No cotidiano, o operador lida com “fragmentos da realidade do passado” menos sofisticados. Testemunhos vêm contaminados pelo lixo da falta de atenção, traições mnemônicas, desarticulação verbal, escassez ou excesso de interesses particulares, emoções como medo ou raiva. Cada elemento probatório é um caco de um todo que nunca se fecha por completo e é obliterado por discursos do tipo “especial relevância”, “fé pública” e “presunção juris et de jure”. São miolos de pão jogados nos caminhos da floresta jurídica – e pensar que um diria passarão pelo espectrofotômetro da epistemologia processual e serão chamados de “prova”.

Uma demanda não é um sítio arqueológico, mas a fortuna jurisprudencial o é, sobretudo se engendrada à luz de constituições e leis que viraram nafitalina de biblioteca.
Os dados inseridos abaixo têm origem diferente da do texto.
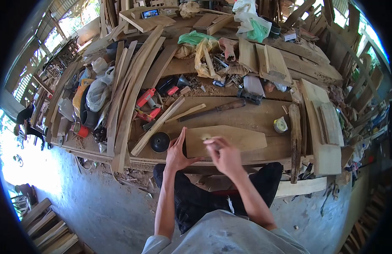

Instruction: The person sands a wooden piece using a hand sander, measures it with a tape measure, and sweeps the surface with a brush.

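A flat wooden board with a tapered right end lies on the workbench in front of me. At its left end is my left hand, fingers stretched together and thumb spread along the near edge. Over the board's near left part my right hand is closed, slightly blurred. A small pale tip shows at its fingers, but I cannot make out what it is. A black round cup-like thing sits just left of my left hand. Behind the board lies a long tool with a wooden handle.
Wooden strips and red tools lie behind to the left. A tape roll and a rough stick are on the right. Planks, plastic bags and a phone crowd the bench farther back.
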A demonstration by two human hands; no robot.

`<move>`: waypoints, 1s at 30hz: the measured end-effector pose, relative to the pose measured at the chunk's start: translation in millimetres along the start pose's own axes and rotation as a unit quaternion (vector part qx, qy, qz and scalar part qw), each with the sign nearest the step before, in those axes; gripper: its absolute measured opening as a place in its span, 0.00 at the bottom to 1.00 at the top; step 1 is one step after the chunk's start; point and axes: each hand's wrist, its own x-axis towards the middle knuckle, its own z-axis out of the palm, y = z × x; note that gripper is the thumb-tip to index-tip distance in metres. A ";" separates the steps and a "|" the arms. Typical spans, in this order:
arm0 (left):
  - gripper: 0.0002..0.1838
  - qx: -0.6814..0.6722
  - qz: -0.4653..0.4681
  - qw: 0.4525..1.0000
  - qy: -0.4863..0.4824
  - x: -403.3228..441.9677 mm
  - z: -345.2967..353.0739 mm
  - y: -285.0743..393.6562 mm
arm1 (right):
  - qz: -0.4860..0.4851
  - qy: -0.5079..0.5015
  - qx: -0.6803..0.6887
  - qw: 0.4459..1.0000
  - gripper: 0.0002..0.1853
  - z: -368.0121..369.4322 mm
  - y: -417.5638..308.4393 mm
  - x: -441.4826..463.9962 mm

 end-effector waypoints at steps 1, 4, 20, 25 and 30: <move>0.80 0.012 -0.015 1.000 -0.011 -0.9 -2.2 2.3 | 0.044 0.001 -0.010 0.999 0.09 -14.0 7.0 -3.2; 0.80 0.010 -0.008 1.000 -0.004 -0.9 -1.9 1.0 | 0.136 0.044 -0.025 0.989 0.08 -54.1 54.0 -18.4; 0.82 0.001 -0.003 1.000 0.017 -4.5 7.3 -12.2 | 0.022 -0.026 -0.018 0.999 0.08 32.9 -25.5 -0.4; 0.82 0.007 -0.013 1.000 0.010 -3.5 2.4 -2.2 | 0.077 -0.040 0.028 0.996 0.09 -0.1 -1.8 2.5; 0.82 0.003 -0.001 1.000 0.015 0.3 1.2 1.5 | 0.183 0.135 -0.060 0.972 0.06 -64.7 71.1 -15.1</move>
O Código Beviláqua fez a ligação entre o direito civil da última geração e o fim da União Ibérica, pelos remotos idos de 1640.

Volto a Prous: “a pesquisa científica não é neutra, mas ideologicamente orientada”; pode haver uma arqueologia “branca”, “indígena”, “histórico-cultural”. Bingo de novo! Se você acha que inteligência artificial vai criar juízes-robô fabricando sentenças no estilo do Silogismo Bárbara, está muito, muito enganado.